Abstract:
Landslides are considered one of the recurrent natural disasters spread worldwide, causing
significant property damages and fatalities. Hydraulic gradient is one of the triggering factors
affecting landslide hazards. Depending on the material, landslide bodies can hold a significant
amount of groundwater. The effect of the hydraulic gradient is discussed in terms of decreasing
suction head, rising groundwater table, groundwater exfiltration from bedrock, and hydraulic
uplift pressure below the landslide. Furthermore, Climate change causes changes in rainfall
regime and evapotranspiration, which reduces the amount of water recharge aquifers. As a
result, the hydraulic gradient increases resulting in groundwater flowing faster and being
depleted more quickly. This dynamic maturity of the hydraulic gradient and its spatial variation
can be estimated using a groundwater simulation model.
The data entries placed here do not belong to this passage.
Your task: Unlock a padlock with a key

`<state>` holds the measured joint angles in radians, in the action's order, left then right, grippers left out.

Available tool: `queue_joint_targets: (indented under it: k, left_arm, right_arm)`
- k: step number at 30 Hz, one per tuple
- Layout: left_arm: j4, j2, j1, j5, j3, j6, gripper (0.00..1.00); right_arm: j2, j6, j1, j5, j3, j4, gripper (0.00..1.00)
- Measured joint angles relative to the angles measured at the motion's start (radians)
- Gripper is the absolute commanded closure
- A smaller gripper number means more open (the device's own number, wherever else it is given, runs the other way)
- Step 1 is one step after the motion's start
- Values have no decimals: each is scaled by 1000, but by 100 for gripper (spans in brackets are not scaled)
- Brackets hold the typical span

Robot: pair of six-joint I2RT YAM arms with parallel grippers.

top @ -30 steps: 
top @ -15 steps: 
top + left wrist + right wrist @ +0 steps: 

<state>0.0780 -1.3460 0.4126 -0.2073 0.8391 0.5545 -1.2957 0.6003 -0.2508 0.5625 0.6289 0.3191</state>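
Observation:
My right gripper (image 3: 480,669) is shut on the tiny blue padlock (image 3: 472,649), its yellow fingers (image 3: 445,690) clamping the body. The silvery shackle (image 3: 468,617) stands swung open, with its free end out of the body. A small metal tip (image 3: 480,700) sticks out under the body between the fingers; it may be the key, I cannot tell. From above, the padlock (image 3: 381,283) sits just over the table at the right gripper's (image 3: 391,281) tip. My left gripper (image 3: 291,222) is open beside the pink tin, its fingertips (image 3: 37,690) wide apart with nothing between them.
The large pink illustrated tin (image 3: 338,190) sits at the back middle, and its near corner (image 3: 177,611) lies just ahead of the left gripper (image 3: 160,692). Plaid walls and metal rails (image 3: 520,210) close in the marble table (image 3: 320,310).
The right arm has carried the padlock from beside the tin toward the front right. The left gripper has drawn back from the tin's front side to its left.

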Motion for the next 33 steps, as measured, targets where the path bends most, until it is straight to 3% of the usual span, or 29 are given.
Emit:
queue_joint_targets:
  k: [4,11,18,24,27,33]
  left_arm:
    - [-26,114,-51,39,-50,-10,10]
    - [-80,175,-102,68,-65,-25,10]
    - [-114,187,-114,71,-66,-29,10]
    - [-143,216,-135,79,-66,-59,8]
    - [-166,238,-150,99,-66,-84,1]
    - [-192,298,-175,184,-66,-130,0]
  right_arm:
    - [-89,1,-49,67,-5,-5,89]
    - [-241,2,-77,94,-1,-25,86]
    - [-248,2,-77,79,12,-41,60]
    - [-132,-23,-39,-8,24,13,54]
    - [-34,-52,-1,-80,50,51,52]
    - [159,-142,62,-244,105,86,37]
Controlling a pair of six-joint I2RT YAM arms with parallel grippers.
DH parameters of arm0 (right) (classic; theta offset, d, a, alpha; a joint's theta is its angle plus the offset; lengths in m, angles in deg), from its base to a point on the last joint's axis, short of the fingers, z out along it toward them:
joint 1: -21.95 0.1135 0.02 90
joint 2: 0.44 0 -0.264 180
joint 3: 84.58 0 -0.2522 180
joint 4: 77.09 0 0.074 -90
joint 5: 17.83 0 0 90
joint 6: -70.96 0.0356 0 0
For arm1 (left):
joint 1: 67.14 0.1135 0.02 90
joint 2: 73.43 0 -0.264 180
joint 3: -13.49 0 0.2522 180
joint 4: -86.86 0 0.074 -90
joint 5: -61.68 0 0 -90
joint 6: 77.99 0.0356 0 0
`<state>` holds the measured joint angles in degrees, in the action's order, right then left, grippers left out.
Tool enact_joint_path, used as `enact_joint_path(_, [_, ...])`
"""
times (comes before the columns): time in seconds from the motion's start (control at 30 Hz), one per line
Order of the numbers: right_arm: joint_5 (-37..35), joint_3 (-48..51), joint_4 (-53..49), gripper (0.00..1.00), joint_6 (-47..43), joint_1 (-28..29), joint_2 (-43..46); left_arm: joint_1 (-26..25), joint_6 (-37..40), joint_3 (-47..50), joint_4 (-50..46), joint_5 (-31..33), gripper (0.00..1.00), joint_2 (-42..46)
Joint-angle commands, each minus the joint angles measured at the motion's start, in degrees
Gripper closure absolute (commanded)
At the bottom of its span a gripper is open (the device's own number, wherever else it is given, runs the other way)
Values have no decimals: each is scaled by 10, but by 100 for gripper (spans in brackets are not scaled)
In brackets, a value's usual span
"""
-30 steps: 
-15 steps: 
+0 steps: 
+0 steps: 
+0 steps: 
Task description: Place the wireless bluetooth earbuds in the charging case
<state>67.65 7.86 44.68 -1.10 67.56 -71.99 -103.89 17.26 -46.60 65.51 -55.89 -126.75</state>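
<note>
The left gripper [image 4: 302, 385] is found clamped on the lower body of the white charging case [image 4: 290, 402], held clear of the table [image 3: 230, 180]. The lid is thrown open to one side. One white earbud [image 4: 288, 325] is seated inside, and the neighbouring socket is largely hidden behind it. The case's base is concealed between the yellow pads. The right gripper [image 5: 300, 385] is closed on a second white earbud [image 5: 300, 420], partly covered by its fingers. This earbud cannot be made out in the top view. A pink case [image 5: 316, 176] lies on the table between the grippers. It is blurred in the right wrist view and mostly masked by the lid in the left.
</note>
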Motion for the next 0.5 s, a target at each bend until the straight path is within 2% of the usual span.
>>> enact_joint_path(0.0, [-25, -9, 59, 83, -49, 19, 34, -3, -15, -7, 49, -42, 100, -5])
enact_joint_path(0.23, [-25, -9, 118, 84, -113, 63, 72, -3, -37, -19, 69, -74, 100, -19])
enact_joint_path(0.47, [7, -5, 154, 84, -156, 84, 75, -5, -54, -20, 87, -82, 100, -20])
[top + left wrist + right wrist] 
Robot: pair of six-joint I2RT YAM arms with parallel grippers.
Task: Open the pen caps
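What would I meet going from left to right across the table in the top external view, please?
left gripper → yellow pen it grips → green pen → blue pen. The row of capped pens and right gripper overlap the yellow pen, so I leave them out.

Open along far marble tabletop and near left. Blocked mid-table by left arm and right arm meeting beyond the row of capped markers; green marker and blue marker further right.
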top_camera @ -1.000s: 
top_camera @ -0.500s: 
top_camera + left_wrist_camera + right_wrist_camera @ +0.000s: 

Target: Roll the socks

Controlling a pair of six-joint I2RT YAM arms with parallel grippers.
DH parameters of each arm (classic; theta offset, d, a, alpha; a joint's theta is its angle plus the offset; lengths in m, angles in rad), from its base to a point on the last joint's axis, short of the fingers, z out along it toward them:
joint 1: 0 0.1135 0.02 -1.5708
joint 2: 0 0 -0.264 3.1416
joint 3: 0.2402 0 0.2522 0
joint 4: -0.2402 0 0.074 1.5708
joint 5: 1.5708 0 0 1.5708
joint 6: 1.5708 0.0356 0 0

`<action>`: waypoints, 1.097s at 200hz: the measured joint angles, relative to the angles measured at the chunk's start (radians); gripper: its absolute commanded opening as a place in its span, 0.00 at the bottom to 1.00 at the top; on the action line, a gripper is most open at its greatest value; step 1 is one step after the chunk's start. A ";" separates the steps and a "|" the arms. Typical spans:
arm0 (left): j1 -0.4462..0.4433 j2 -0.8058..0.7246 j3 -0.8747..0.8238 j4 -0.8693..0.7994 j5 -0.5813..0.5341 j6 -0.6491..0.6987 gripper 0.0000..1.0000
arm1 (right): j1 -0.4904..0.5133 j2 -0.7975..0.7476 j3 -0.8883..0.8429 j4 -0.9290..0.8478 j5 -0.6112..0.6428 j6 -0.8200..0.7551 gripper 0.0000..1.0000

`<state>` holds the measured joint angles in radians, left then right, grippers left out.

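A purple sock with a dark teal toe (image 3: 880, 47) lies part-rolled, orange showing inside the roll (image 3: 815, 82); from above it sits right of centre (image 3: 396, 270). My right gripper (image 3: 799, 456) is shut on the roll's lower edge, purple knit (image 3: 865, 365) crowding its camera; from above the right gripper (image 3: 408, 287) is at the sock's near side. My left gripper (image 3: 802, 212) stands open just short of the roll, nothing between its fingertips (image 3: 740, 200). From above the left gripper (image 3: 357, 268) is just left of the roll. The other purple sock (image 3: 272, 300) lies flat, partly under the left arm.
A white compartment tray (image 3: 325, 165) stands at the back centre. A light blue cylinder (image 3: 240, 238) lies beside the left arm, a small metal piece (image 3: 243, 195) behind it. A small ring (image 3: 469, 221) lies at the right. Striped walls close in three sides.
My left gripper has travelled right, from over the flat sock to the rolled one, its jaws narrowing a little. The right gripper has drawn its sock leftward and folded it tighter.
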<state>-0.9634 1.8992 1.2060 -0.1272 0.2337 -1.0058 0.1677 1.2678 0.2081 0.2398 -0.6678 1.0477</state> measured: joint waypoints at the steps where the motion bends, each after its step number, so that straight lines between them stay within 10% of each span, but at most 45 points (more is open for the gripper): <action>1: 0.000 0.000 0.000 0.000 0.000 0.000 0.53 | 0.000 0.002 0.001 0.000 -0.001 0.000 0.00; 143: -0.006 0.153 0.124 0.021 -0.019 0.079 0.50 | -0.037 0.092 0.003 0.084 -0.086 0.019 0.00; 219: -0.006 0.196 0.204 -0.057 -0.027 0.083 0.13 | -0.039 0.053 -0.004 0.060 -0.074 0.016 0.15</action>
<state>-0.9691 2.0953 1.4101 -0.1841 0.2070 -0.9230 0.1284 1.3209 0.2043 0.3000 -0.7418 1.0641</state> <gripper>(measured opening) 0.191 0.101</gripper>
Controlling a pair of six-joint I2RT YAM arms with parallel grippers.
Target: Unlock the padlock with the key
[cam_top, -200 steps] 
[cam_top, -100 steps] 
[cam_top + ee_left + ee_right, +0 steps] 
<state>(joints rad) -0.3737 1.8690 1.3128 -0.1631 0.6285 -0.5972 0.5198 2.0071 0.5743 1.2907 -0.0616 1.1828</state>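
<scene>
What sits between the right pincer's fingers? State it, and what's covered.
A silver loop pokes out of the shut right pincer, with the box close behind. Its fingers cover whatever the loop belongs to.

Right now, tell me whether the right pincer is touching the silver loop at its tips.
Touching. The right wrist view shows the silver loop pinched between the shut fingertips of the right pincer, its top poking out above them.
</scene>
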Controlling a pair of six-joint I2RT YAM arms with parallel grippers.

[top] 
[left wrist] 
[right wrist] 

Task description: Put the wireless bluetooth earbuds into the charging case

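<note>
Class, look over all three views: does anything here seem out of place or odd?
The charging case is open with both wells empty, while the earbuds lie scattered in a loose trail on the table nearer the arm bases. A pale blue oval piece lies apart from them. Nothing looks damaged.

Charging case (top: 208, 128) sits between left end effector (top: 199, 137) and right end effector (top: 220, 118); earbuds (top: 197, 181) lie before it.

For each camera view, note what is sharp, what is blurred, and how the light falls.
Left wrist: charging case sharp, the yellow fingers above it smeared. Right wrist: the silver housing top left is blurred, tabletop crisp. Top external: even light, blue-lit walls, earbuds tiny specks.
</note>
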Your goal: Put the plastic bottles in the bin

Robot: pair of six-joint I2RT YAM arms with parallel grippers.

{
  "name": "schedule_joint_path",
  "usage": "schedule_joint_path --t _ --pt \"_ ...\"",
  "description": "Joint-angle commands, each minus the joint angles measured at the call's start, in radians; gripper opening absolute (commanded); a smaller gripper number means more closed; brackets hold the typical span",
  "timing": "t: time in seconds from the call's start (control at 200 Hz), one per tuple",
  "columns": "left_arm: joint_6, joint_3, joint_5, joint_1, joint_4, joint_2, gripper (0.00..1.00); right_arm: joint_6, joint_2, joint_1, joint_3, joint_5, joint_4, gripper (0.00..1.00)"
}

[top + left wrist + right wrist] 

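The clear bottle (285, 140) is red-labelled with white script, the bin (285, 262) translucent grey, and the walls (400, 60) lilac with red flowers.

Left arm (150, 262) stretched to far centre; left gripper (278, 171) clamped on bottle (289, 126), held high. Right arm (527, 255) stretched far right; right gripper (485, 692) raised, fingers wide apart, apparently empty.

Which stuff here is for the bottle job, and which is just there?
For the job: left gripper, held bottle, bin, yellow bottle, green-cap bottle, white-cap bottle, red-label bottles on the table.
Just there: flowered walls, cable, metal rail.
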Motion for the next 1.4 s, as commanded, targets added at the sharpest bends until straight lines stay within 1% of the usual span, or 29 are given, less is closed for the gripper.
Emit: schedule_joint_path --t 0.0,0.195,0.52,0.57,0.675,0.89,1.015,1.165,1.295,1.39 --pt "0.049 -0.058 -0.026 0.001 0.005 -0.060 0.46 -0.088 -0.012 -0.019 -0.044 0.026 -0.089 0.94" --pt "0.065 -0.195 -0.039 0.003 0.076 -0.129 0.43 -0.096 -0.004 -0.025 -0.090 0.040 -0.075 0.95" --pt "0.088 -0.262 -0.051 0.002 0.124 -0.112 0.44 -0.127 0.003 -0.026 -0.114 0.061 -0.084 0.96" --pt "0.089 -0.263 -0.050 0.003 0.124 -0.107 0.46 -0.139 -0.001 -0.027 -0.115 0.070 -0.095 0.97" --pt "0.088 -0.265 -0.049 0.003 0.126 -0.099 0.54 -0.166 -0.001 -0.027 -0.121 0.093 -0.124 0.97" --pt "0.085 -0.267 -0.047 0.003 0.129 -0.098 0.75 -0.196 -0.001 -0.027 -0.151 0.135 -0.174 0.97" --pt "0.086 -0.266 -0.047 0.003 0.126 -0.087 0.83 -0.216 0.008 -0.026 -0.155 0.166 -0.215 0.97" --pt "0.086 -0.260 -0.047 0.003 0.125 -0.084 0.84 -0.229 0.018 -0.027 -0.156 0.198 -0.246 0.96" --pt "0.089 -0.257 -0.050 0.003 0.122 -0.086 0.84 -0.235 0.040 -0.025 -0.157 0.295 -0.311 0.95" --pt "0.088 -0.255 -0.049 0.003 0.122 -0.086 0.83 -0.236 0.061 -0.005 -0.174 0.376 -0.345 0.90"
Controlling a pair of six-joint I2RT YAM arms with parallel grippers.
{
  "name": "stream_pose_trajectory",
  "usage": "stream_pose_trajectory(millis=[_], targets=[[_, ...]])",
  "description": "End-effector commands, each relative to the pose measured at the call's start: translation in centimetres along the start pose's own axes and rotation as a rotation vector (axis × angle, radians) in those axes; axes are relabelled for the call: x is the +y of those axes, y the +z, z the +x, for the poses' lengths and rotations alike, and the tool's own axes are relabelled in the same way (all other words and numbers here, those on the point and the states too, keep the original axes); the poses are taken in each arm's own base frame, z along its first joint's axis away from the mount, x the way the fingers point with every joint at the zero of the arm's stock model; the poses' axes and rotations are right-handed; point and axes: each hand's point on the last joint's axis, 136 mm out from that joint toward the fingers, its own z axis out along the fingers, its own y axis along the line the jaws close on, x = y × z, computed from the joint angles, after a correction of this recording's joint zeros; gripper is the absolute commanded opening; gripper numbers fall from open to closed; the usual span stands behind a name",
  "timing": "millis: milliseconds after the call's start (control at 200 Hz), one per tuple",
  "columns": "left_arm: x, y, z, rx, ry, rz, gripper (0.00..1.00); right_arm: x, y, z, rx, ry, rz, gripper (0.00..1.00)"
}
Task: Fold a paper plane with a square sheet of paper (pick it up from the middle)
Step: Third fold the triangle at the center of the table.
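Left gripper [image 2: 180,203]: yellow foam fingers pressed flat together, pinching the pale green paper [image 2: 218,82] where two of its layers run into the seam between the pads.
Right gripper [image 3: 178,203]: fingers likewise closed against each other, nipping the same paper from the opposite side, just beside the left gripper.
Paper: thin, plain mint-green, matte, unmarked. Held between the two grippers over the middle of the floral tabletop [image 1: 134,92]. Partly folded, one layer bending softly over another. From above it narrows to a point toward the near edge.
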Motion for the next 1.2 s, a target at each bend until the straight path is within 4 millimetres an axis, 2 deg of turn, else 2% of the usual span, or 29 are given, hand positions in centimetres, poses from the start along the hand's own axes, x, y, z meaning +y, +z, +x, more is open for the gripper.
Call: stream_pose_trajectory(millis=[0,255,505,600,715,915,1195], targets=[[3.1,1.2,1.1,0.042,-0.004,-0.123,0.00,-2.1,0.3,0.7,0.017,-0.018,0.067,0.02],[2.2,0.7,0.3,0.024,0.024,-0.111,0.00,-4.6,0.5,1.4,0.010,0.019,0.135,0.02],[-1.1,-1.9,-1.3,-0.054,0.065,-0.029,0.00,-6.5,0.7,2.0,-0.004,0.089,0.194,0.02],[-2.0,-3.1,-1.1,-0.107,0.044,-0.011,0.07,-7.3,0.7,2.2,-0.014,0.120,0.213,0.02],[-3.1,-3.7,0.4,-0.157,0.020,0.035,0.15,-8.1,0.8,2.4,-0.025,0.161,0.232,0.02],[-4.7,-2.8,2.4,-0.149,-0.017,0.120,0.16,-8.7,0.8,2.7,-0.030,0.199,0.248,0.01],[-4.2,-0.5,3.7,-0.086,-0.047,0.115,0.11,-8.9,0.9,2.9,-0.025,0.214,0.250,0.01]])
Kegalle district in Sri Lanka is listed as one of the highly vulnerable areas for landslides by the
National Building Research Organisation (NBRO), Sri Lanka. Heavy rainfall generally occurs
in the area during the southwest monsoon season, causing variably saturated soil conditions
and reducing the shear strength. This study simulated the spatial distribution of hydraulic
gradient in an area covering 1,523 km2 using the United States Geological Survey (USGS)
modular finite-difference flow (MODFLOW) model. The study area was divided into 4,148
active square grids with an approximate 70 m × 55 m grid resolution coverage. The area was
conceptualised as a single-layer aquifer with an average depth of 200 m. The model's upstream
and downstream sides were considered constant head boundaries, and their magnitudes were
estimated by drawing equipotential lines using groundwater level data at nine observation wells
in the study area. Annual total rainfall during the 2007-2017 period at the Holombuwa rain
gauge station was used to estimate the groundwater recharge. The model was run in a steady
state and the hydraulic conductivity, groundwater recharge, and river conductance parameters
were calibrated using observations at nine wells. When projecting future rainfall, outputs from
the CNRM-CM6-1-HR Global ClimateModel (GCM) for two shared socioeconomic pathways
(SSP3-7.0 and SSP5-8.5) were downscaled using the quantile mapping method to the local
scale for the near-term (2020-2050) and the long-term (2070-2100) periods. The increase in
the annual average rainfall for each scenario was calculated and the same percentage of change
was assumed for groundwater recharge in estimating hydraulic gradient in the future.
Past events in the study area categorised as landslides, slope failures, and cutting failures
recorded by the NBRO were obtained for the 2016-2021 period. These observed events were
compared and matched with simulated hydraulic gradient distributions in the study area. A
60% match for the present period was observed between the landslide observations and the
range of hydraulic gradient identified as critical. Future projections indicate a 0.03-1.57%
change in landslide-susceptible areas with the greatest changes estimated for the SSP5 scenario.